━━━━━ Data shown ━━━━━

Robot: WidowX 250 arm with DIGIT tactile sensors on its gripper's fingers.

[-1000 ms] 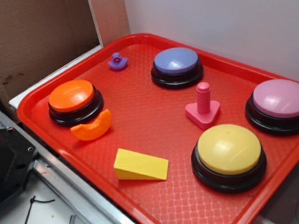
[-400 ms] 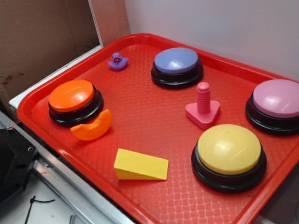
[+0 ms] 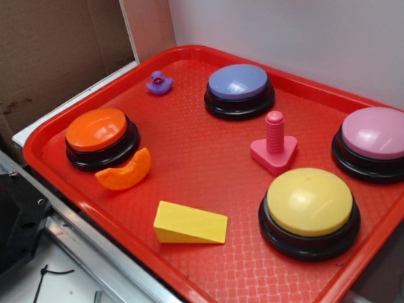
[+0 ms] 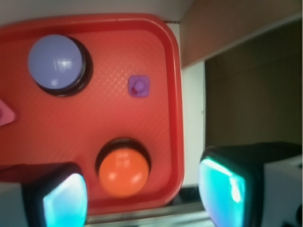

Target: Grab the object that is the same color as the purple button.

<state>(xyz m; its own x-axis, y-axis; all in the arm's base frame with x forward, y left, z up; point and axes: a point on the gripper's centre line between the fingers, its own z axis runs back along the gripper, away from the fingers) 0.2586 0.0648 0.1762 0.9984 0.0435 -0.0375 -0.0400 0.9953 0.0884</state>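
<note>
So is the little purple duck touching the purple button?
No, the little purple duck sits alone near the red tray's far corner, with bare tray between it and the purple button.

We see a red tray holding an orange button with an orange crescent piece just beside it, a yellow wedge nearer the front edge, a pink peg on a base mid-tray, a yellow button and a pink button. Brown cardboard stands behind the tray.
</note>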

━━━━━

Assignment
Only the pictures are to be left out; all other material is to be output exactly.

Response below
Robot: WidowX 250 arm with DIGIT tactile sensors on its gripper's fingers.

[-1000 ms] 
[-400 ms] 
[+0 ms] 
[+0 ms] 

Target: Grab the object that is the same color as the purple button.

<state>(xyz m; its own x-axis, y-axis; all in the arm's base frame with x forward, y left, z up; point and axes: a point on the gripper's centre line between the fingers, its own z axis runs back along the gripper, away from the fingers) 0.2586 0.0648 0.1762 0.9984 0.0435 -0.0375 -0.0400 0.9953 0.0884</state>
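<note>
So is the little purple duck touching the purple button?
No, the little purple duck sits alone near the red tray's far corner, with bare tray between it and the purple button.

We see a red tray holding an orange button with an orange crescent piece just beside it, a yellow wedge nearer the front edge, a pink peg on a base mid-tray, a yellow button and a pink button. Brown cardboard stands behind the tray.
</note>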

No more work remains for this exercise.